Yine kendinin dünkü ruh eserine düşman olan, îmanına düşman olan mürşitler bu memleket gençliğini her devirde böyle oyaladılar ve aldattılar; gençliği bir noktaya kadar sürükleyip daima yarı yolda yalnız bıraktılar. Bugünkü gençliğimizi kolaylıkla inanmaz, kendini inkâr eder hale getiren bu hâdisedir. Gençlik her devirde aldatılmıştır. Aldatılanın zamanla ve nesiller arasında elde ettiği müdafaa âleti, kurnazlıktır. Bugün, gençliğimiz, hiçbir samimî inanca sahip değilse ve samimî îman ve mefkûrelerden uzakta, onlarla eğlenen bir tavır takınmışsa bunun sebebi, her devirde bir mürşit tarafından aldatılmış olmasıdır. Sahtekâr mürşit menfaatle ikbâle yükselmekten başka şey düşünmediği halde, bir zümre gençliğin mâsum kalplerini, kendi ikbâle yükselişinin basamakları gibi kullanıyor. Günün birinde, evvelce tutmuş olduğu yolun hatâlı olduğunu ileri sürerek arkasından sürüklediği gençliği yarı yolda bırakıp ayrılıyor ve istediği mevkie ulaşınca, artık yüzlerden maskeler düşüyor, menfaatler meydana çıkıyor.
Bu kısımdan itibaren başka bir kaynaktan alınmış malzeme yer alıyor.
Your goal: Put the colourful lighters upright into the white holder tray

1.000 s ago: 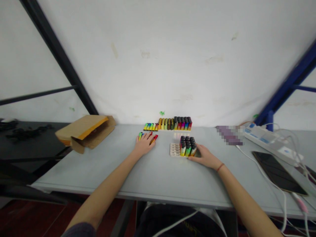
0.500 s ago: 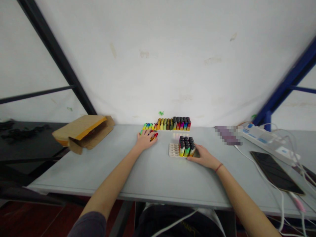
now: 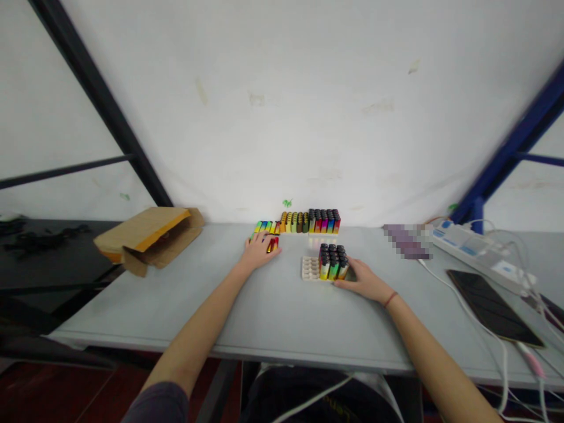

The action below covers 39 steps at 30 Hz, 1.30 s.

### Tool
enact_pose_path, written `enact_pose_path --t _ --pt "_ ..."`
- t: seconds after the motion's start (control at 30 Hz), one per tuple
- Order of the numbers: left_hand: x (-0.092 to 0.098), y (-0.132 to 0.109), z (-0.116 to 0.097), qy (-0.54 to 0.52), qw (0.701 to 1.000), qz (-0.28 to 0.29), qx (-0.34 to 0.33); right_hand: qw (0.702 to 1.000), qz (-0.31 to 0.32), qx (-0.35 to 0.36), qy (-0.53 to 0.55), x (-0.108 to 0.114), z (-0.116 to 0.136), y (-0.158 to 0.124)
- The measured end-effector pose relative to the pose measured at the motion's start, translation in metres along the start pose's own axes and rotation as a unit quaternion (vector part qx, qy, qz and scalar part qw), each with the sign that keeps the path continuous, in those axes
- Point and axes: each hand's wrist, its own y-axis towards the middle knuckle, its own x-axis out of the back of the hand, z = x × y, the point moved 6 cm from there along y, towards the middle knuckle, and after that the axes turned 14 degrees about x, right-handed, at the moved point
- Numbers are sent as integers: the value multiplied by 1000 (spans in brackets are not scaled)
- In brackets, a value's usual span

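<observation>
Loose lighters (image 3: 272, 242), a few, lying flat on the grey table (image 3: 273, 317) near its far edge; left hand (image 3: 258, 252) laid over them, palm down, fingers curled onto them, red and yellow ends poking out past the fingertips; whether any is actually pinched, cannot tell. Just behind, against the wall (image 3: 282, 106), a row of lighters (image 3: 304, 221), the left ones lying flat, the right ones upright with black caps.

To the right of the left hand, a white tray (image 3: 309, 268) with upright lighters (image 3: 333, 261) filling its right part, empty sockets at its left; right hand (image 3: 363, 281) resting against the tray's right near corner, fingers loosely open, touching it, gripping nothing; thin red band on that wrist.

Further out: open cardboard box (image 3: 147, 238) at the table's left far corner; power strip (image 3: 478, 249) with white cables at the right; dark tablet (image 3: 493, 305) lying flat nearer the front right edge.
</observation>
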Motion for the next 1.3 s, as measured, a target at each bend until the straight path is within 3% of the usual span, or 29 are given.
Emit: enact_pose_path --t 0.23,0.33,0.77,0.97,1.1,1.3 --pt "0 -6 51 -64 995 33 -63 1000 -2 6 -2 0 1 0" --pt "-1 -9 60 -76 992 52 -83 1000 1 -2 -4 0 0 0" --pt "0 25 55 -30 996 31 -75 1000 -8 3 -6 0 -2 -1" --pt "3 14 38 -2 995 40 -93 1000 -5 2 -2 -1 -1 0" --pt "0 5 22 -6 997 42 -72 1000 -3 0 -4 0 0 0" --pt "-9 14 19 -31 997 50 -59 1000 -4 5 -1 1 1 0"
Neslimizi hazırlayan yakın tarihe bakınca bu manzarayı görüyoruz. İşleri tamamen dış yüzünden gören bâzı safdiller de neşemizi eksik, hayatı iptidaî ve kasvetli buldular. Hâlâ içimizde yaşayan, Garpı anlayamamış bu zavallı Garplılar, neşemizin afaka yükseldiğini görsünler: Zayıflar karşısında ellerindeki kuvvetle tam hürriyeti yaşatan zümreler hayatın iptidaîliğini yıktılar; eski hayatın yerine lüksü getirdiler; Batı’nın medeniyet araçlarını ayaklarının altına serdiler! Her şey tamamdır, evet her neşe tamam, yalnız ruh yok. Her tarafta iskelet ve şekil, ruhlarda karanlıkla tatminsizlik dolu. Müesseseler ve hayat içerisinde yetiştirmeye çabaladığımız genç çocuk, sayısız ızdırapların kaynağıdır. Onu mâbette diz çöküp gözyaşı dökmekten kurtardık diye avunanlar görsünler: Şimdi o bin bir mâbette diz çöküp gözyaşı dökmektedir. Evinde sevgilisi için gözyaşı döküyor; mektepte hakikat duygularıyla vicdanını harekete getirenlerin karşısında gözyaşları döküyor; hareket aşkına tutulan genç kalpler, daha çok sevmek, daha çok muzdarip yaşamak için ilâhî bir dua vecdi içinde hayatın her sahasında gözyaşlarıyla ilerliyorlar.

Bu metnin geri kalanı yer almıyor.